Dans cet exposé, nous respecterons 3 parties distinctes:
* les états polyarthralgiques
* les rhumatismes inflammatoires
* les rhumatismes chroniques, déformants et ankylosants
Conduite de l'interrogatoire, de l'examen clinique et examens paracliniques à mettre en oeuvre:
L'ensemble de l'étape clinique est primordiale car biologie et radiologie n'apportent au début que des données insuffisantes. En particulier, la clinique permet de démasquer des affections non-rhumatismales.
1) L'interrogatoire
a) antécédents
Au niveau familial, il faut savoir rechercher les antécédents de goutte ou de rhumatisme inflammatoire, en connaissant l'imprécision fréquente des réponses apportées. Les rhumatismes inflammatoires chroniques, les arthropathies métaboliques et certaines connectivites bénéficient grandement de l'apport d'antécédents familiaux.
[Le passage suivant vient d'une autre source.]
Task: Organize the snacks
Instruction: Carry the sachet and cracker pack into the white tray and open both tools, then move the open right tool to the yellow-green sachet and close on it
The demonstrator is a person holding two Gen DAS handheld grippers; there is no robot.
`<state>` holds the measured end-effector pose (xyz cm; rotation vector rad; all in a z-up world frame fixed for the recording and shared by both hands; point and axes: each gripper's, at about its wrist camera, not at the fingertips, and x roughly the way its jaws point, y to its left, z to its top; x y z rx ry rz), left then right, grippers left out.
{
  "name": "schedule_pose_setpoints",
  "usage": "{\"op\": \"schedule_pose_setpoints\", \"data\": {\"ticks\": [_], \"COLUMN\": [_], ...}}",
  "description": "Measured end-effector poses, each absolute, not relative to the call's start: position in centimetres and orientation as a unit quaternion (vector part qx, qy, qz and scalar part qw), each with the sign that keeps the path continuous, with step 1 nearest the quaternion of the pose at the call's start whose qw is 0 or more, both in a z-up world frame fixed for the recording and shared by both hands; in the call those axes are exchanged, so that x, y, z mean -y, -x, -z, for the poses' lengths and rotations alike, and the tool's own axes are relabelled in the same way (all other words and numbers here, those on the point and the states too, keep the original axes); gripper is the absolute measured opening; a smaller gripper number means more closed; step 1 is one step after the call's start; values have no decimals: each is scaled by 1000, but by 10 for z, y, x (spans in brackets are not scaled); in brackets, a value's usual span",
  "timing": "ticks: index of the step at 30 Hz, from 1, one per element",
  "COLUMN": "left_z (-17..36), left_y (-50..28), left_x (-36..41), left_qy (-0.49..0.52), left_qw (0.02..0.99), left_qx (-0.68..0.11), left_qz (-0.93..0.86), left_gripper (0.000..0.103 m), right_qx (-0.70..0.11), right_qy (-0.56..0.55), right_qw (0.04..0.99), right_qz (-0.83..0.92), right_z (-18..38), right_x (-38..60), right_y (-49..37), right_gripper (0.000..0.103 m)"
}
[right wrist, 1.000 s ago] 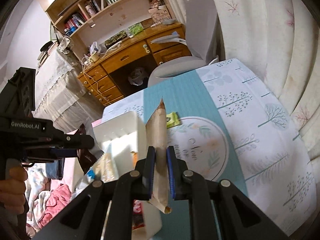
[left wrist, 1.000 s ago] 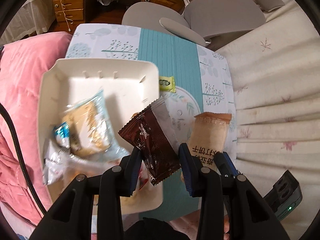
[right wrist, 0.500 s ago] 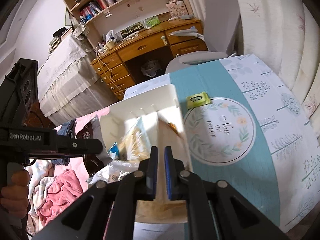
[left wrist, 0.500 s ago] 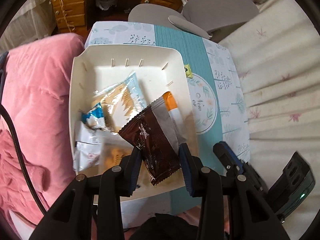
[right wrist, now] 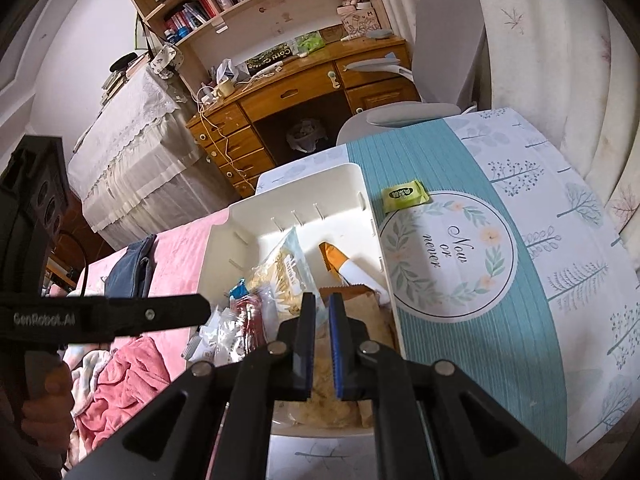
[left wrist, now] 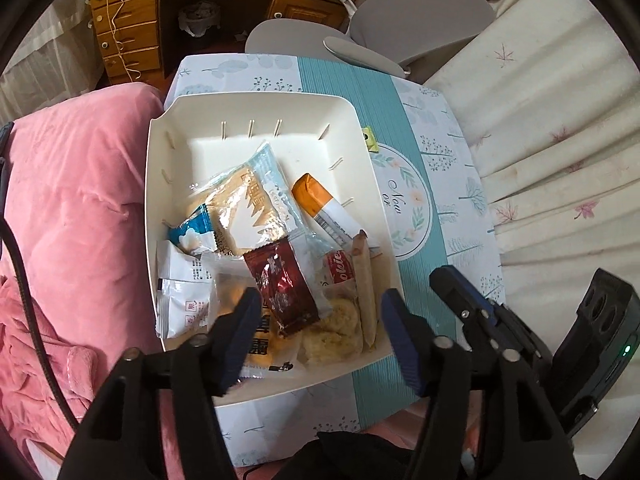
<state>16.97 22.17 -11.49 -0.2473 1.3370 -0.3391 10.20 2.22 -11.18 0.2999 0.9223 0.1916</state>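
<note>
A white bin (left wrist: 256, 104) (right wrist: 304, 184) on the table holds several snack packets. The dark brown packet (left wrist: 282, 284) lies in it on the pile. The tan packet (left wrist: 365, 284) (right wrist: 356, 304) leans against the bin's right wall. My left gripper (left wrist: 316, 316) is open and empty above the bin's near end. My right gripper (right wrist: 320, 312) hangs over the bin with its jaws slightly apart and nothing between them. A small green packet (right wrist: 404, 195) (left wrist: 370, 140) lies on the tablecloth beside the bin.
A pink blanket (left wrist: 76, 208) lies left of the bin. A grey chair (left wrist: 400, 20) and a wooden desk (right wrist: 304, 92) stand beyond the table. White curtains (left wrist: 560, 112) hang along the right. The right gripper's body (left wrist: 500, 320) shows right of the bin.
My left gripper opened and dropped the dark brown packet into the bin. My right gripper let go of the tan packet, which now rests in the bin.
</note>
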Motion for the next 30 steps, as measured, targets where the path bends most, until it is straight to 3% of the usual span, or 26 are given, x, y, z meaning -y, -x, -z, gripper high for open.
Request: {"op": "schedule_pose_setpoints", "data": {"ticks": [5,14,16,18,20,30], "left_z": [117,123,125,128,131,149], "left_y": [-168,-158,-156,-155,-154,-152], "left_x": [-215,-188,-182,-173,-167,-129], "left_qy": [121,153,163,173,184,233], "left_qw": [769,777,777,777,778,780], "left_qx": [-610,-601,-600,-599,-596,-581], "left_qz": [147,110,100,84,73,21], "left_gripper": [71,74,76,77,77,77], "right_qx": [-445,-468,-472,-475,-476,-470], "right_qy": [-127,-86,-74,-60,-48,30], "right_qw": [881,869,866,863,861,849], "right_qz": [-103,-136,-148,-158,-172,-238], "right_z": [109,112,112,113,115,136], "right_x": [-14,17,25,32,39,65], "right_y": [-110,-134,-141,-149,-155,-208], "right_gripper": [7,8,11,26,32,32]}}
L'âge et le sexe orientent naturellement vers certaines pathologies:
Age |
- chondro-calcinose aiguë (CCA) |
Sexe | Féminin: polyarthrite rhumatoïde, CCA, lupus, Gougerot... Masculin: spondylarthrite ankylosante, arthrites réactionnelles, goutte... |
Les antécédents personnels permettent d'orienter le diagnostic et de détecter les éventuelles contre-indications thérapeutiques liées à des affections organiques: antécédents cutanés, digestifs, rénaux, cardiovasculaire, urinaires et oculaires. Citons quelques manifestations indispensables à rechercher: psoriasis, dysenterie et rectocolite hemorragique, albuminurie, uréthrite, iritis... Il faut s'enquérir aussi d'une éventuelle infection streptococcique notamment ORL, d'épisodes articulaires semblables, des prises médicamenteuses et des voyages à l'étranger...
b) Anamnèse
- ancienneté, mode de début
- topographie initiale et chronologie des atteintes
- évolution d'un seul tenant ou par poussées, fixité ou mobilité
- existence de signes inflammatoires locaux et retentissement fonctionnel
+ retentissement sur l'état général.
c) Caractères des phénomènes douloureux
Recrudescence nocturne, notion de dérouillage matinal et durée, influence du repos et de certaines thérapeutiques.
2) L'examen clinique
a) Articulaire
Tout l'appareil ostéo-articulaire doit être palpé et mobilisé sans oublier la colonne.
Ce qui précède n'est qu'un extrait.